• [WHAT TO PRODUCE]
The data below holds the lines to copy: everything from the line containing "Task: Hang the" to the line containing "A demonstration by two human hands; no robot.", both ends included, set down exactly.

• [EXTRACTED DATA]
####

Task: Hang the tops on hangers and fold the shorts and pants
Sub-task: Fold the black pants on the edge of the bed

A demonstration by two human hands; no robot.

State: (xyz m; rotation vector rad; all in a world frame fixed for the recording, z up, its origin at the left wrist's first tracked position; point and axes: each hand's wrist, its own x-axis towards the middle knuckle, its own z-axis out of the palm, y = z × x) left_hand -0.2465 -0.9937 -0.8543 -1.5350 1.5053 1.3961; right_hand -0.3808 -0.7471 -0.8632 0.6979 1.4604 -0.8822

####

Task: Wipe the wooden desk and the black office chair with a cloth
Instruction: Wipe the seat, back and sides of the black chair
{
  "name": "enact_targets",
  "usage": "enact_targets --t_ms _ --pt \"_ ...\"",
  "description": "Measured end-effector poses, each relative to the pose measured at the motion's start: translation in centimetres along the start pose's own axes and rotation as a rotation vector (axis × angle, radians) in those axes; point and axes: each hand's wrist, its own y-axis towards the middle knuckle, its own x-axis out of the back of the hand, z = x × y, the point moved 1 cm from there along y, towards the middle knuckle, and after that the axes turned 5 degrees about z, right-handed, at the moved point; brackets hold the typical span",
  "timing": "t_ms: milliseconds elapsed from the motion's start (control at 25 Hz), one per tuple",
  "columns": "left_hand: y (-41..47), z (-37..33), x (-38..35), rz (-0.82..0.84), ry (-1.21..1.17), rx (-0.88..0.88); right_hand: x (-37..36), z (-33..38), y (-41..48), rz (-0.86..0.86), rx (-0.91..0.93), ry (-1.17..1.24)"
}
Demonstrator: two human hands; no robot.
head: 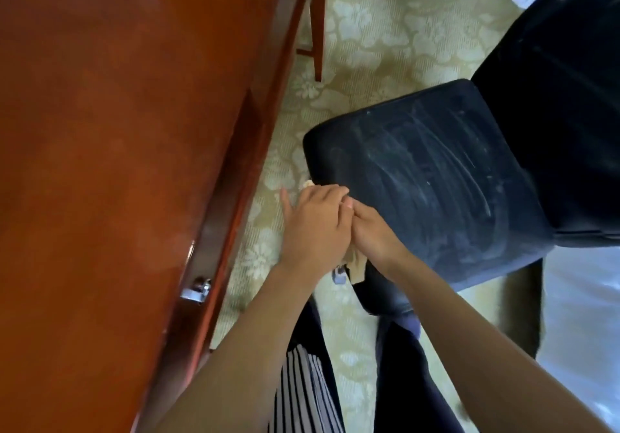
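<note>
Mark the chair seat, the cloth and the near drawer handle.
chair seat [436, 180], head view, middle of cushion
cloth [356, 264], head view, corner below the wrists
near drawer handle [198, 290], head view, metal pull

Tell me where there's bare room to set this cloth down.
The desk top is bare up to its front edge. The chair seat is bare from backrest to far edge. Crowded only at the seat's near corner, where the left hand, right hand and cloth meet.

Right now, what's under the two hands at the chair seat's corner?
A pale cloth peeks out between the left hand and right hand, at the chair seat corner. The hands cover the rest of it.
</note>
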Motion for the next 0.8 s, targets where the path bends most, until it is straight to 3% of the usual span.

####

• [EXERCISE RESULT]
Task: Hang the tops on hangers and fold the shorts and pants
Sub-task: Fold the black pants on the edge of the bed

A demonstration by two human hands; no robot.

This output is complete.